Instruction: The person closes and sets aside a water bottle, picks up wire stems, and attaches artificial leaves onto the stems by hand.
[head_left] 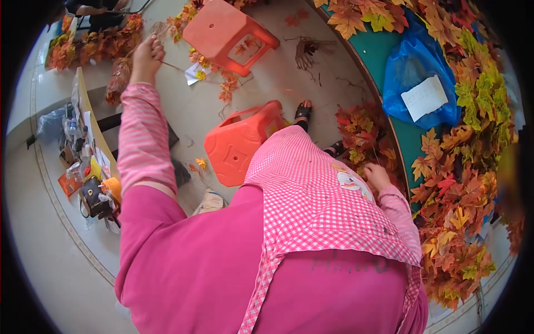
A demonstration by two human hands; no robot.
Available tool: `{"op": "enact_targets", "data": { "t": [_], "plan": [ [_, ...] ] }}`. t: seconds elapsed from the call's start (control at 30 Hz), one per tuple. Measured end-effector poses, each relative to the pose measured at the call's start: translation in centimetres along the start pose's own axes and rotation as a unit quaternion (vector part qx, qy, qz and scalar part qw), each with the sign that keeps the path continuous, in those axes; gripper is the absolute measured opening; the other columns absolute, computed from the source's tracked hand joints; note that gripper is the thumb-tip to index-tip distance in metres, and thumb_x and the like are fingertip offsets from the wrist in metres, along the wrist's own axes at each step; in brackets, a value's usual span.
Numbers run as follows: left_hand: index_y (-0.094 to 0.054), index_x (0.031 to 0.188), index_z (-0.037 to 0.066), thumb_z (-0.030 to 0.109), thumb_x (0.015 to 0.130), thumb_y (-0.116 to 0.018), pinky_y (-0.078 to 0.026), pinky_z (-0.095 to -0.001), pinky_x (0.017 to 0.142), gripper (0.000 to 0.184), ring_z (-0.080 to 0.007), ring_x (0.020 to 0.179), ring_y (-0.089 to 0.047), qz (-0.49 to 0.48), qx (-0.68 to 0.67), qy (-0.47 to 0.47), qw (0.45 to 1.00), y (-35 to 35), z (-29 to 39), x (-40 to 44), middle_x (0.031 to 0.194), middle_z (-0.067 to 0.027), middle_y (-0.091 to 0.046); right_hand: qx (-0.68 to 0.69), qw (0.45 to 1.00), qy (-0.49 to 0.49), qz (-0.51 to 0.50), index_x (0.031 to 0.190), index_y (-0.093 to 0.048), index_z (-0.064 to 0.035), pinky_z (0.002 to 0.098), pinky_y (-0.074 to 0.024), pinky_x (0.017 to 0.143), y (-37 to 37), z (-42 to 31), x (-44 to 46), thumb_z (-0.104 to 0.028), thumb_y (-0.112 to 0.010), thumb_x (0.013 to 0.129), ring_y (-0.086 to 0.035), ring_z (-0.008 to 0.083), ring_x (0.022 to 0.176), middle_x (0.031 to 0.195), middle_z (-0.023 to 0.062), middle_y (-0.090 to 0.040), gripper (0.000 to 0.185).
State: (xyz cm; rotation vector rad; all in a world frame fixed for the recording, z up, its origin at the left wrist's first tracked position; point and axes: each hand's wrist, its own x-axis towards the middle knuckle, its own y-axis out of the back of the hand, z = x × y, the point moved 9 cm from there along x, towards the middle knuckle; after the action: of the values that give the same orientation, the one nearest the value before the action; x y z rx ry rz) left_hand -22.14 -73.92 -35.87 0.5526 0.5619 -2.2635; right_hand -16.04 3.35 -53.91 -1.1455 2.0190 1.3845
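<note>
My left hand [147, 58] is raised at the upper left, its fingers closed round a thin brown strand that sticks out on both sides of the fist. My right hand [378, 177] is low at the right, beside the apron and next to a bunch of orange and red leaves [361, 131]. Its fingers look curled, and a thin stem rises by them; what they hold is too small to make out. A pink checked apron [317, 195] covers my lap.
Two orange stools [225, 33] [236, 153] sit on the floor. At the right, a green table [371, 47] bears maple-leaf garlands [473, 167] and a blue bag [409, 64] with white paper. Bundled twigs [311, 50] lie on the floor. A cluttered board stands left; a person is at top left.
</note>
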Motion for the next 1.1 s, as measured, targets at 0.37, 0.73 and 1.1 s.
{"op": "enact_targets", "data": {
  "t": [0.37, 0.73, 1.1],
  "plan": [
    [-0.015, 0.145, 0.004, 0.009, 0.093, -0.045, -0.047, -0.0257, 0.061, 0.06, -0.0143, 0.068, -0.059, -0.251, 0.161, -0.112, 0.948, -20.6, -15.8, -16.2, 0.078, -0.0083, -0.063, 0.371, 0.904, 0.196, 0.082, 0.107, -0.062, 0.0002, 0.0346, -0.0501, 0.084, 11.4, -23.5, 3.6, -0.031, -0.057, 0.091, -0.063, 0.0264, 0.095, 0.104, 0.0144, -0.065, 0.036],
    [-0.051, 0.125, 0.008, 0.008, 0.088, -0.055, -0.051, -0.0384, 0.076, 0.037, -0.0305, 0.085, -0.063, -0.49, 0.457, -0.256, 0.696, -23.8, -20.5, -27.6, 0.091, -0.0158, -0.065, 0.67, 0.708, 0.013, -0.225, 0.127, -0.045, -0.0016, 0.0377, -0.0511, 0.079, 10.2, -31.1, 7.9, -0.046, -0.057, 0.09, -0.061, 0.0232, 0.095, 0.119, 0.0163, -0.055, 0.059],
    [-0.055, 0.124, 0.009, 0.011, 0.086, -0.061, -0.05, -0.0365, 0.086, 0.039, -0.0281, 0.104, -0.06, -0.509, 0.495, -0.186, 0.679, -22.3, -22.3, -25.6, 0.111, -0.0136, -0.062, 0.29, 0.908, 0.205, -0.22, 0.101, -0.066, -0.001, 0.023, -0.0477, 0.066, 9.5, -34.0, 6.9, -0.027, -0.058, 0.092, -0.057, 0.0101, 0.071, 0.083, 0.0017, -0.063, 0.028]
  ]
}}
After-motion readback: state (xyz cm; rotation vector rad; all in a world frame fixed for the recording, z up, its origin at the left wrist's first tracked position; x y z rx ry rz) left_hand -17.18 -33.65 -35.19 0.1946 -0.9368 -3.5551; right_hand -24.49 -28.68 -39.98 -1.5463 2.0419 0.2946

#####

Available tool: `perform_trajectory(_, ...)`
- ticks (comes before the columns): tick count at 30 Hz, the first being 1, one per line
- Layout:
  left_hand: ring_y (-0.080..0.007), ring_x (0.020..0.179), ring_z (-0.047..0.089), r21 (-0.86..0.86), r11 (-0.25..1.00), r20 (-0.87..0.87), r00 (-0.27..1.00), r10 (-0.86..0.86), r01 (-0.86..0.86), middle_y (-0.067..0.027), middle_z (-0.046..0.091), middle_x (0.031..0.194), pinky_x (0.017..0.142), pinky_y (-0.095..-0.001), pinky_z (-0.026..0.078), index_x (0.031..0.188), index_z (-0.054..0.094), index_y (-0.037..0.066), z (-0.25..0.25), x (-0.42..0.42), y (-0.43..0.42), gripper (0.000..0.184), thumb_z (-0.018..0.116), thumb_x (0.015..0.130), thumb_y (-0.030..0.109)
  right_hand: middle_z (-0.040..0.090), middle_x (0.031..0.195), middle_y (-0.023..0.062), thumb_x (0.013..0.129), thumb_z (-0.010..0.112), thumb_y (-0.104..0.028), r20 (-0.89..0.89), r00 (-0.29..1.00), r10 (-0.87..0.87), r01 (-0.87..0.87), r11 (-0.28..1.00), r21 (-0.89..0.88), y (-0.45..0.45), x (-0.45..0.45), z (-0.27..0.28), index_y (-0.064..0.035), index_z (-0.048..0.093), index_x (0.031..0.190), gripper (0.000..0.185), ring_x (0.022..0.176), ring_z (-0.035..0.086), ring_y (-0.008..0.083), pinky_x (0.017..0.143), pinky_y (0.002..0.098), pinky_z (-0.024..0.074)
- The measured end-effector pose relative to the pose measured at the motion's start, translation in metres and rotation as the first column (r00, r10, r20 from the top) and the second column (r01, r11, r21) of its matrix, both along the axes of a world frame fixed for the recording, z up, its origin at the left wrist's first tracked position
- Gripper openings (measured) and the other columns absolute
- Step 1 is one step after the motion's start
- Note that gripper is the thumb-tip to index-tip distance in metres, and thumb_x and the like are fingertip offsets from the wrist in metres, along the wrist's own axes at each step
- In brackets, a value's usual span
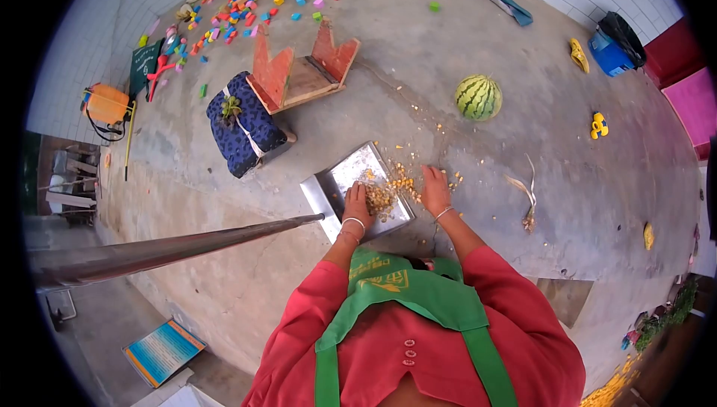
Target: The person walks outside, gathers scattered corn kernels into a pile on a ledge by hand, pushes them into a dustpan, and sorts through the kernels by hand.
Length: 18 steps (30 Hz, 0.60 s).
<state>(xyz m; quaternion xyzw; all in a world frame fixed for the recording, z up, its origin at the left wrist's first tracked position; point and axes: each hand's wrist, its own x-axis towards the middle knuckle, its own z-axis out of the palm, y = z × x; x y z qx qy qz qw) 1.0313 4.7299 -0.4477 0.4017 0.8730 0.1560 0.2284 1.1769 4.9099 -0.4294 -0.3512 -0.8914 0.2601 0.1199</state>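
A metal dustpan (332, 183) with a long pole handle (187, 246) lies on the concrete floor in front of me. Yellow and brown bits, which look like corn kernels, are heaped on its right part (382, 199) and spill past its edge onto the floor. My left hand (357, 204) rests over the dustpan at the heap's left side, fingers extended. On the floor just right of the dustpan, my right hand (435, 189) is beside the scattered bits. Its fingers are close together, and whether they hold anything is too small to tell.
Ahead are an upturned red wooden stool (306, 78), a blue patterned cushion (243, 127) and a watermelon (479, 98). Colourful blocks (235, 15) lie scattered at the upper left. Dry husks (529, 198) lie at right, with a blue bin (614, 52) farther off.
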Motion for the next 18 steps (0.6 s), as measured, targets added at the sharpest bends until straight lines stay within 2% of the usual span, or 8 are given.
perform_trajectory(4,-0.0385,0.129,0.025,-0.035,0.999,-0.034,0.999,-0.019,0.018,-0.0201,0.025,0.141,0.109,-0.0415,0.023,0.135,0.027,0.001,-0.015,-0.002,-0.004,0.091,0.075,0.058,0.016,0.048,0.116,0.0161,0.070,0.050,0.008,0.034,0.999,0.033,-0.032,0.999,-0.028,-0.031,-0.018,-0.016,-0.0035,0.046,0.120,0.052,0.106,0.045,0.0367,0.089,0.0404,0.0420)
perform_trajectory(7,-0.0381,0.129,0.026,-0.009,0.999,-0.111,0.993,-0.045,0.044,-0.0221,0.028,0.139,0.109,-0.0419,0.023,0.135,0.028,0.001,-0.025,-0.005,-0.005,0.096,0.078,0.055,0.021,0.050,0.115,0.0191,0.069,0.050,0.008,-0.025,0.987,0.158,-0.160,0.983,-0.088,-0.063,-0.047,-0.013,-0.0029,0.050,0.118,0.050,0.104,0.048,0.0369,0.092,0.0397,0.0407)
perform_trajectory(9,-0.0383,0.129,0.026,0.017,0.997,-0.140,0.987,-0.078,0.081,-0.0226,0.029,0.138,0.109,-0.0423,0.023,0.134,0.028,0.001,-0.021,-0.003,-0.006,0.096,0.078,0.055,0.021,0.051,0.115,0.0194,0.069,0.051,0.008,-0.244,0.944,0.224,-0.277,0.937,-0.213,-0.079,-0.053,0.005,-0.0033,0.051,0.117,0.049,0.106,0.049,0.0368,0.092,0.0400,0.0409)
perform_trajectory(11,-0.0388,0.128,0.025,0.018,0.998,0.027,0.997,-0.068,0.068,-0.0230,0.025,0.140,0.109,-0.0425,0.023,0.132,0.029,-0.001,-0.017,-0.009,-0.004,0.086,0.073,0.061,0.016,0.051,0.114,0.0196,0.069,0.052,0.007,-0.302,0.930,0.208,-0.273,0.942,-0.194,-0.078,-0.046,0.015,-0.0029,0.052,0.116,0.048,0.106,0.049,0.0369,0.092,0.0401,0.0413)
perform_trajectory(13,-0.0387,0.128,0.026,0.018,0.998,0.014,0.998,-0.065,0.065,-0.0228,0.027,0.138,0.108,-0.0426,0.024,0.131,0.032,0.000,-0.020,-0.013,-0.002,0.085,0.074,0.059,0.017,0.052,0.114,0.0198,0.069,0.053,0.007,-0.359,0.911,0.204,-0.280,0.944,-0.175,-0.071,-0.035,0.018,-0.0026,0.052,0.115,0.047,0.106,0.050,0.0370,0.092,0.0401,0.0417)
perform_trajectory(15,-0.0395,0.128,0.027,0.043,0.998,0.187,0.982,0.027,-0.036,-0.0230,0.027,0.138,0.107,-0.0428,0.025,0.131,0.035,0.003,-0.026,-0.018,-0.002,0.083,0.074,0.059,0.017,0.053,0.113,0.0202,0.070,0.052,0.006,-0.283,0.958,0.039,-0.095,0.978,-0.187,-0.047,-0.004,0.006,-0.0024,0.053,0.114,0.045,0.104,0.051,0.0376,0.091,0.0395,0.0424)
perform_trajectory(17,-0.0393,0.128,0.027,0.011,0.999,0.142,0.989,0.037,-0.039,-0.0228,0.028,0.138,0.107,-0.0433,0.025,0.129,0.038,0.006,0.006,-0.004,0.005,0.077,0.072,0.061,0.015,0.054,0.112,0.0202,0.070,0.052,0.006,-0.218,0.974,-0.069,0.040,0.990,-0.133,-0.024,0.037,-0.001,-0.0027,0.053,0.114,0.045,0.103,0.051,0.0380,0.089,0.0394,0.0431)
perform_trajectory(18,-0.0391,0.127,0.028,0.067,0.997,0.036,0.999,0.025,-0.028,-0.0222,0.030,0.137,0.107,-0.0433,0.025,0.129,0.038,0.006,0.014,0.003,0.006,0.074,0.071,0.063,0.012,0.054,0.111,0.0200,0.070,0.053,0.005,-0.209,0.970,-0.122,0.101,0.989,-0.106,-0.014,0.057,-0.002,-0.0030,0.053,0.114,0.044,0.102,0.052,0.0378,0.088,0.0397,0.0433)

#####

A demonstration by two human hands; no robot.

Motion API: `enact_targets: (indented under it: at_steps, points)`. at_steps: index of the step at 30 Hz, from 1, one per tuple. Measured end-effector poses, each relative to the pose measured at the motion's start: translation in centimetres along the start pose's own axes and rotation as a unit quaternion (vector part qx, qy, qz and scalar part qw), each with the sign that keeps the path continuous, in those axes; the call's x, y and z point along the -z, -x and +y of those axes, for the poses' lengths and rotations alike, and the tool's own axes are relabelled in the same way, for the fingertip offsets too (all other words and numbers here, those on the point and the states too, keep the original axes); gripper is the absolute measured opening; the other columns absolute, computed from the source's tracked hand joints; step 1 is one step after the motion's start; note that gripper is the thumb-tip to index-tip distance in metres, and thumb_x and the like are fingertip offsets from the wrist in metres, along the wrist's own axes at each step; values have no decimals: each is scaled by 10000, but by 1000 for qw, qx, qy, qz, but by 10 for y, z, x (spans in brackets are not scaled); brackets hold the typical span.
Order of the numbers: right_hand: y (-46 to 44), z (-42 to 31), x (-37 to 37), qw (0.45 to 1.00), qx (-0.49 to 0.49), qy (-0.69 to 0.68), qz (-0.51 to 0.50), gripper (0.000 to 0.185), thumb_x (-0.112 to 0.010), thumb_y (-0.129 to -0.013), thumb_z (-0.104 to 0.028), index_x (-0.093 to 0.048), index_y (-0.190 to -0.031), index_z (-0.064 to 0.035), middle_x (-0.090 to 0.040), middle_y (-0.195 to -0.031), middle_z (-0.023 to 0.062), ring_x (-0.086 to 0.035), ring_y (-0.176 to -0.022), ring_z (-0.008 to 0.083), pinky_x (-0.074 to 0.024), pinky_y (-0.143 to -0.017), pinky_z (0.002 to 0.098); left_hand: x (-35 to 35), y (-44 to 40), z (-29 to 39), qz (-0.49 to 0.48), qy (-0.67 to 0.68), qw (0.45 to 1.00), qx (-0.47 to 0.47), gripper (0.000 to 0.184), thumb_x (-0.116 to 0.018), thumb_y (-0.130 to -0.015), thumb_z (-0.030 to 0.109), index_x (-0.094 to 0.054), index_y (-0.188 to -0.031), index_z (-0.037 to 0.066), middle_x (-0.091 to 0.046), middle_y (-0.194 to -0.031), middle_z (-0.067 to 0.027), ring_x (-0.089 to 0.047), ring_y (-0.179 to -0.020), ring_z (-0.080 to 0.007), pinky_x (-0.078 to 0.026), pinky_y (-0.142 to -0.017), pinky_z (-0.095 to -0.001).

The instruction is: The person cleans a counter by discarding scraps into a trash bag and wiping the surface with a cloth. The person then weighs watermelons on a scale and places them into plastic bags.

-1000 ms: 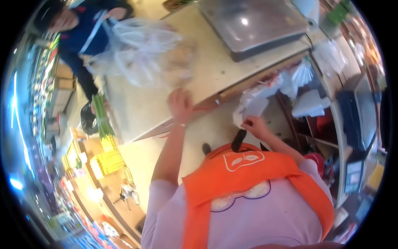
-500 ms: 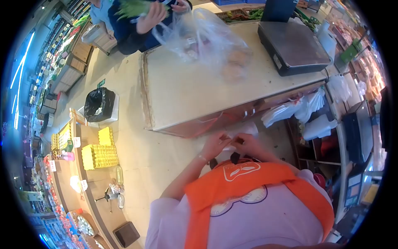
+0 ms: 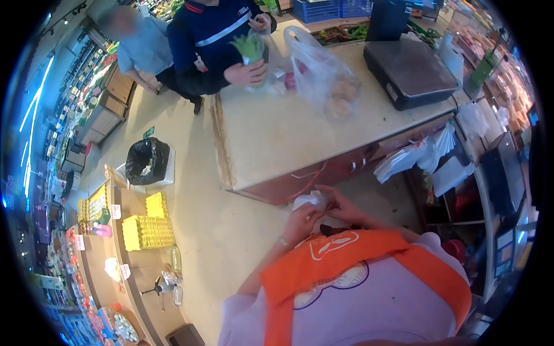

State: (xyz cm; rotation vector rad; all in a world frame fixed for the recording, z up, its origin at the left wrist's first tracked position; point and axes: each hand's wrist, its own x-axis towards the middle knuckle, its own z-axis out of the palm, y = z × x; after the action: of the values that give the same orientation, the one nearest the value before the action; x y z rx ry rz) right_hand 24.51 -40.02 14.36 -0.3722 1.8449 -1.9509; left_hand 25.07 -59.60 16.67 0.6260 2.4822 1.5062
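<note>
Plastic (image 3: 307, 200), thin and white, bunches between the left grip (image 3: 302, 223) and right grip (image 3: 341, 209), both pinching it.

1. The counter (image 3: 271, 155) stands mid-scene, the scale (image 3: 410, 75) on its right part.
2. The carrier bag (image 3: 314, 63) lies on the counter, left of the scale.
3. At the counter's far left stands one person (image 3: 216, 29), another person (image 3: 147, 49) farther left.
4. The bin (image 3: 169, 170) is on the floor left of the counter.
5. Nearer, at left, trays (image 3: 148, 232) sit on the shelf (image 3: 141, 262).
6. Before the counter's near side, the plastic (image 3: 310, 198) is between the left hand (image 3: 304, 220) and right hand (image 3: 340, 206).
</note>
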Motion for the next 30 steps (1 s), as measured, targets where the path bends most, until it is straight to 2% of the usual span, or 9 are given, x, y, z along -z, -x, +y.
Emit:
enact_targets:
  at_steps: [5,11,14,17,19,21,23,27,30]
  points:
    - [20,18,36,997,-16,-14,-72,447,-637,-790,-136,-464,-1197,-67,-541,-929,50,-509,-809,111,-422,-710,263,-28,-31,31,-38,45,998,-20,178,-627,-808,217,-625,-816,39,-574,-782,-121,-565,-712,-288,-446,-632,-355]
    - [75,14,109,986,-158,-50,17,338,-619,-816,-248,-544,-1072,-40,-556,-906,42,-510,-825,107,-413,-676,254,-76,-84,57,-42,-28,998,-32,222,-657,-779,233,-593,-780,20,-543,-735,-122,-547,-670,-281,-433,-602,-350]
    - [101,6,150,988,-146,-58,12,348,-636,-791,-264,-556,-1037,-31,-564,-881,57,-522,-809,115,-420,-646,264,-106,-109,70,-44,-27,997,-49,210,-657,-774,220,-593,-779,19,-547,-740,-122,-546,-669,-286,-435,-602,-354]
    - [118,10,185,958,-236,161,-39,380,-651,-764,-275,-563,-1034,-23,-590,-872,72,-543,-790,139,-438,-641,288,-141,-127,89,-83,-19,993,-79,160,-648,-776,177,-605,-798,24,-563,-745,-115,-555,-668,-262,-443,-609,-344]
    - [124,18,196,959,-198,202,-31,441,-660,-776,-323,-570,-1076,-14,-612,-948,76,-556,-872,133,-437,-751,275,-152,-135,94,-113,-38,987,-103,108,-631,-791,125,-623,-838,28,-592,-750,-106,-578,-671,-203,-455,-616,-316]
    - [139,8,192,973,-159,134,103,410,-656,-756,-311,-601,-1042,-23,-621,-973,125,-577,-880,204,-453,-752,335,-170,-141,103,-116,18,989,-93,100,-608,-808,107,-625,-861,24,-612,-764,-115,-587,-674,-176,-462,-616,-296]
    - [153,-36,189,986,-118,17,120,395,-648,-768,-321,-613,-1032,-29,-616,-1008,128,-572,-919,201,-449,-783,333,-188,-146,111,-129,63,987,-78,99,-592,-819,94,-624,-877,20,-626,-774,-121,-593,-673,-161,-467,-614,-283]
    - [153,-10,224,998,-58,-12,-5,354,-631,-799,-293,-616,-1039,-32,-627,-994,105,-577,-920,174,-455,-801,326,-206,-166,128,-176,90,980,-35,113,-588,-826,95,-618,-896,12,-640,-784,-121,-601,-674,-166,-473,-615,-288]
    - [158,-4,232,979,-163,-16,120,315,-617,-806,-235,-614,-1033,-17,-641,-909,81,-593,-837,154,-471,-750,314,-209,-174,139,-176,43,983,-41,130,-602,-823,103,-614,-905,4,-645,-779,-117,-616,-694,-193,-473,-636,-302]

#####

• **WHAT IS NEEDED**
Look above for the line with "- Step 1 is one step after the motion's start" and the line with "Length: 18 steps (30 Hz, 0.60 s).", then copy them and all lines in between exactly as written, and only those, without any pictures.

• **SOLUTION BELOW**
- Step 1 is one step after the motion's start
- Note that gripper is the thumb-tip to index-tip distance in metres, and thumb_x and the like are fingertip offsets from the wrist in metres, along the wrist's own axes at each step
- In brackets, a value's usual span
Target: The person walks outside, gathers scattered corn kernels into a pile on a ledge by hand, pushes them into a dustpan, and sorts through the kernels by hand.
Length: 18 steps (30 Hz, 0.60 s).

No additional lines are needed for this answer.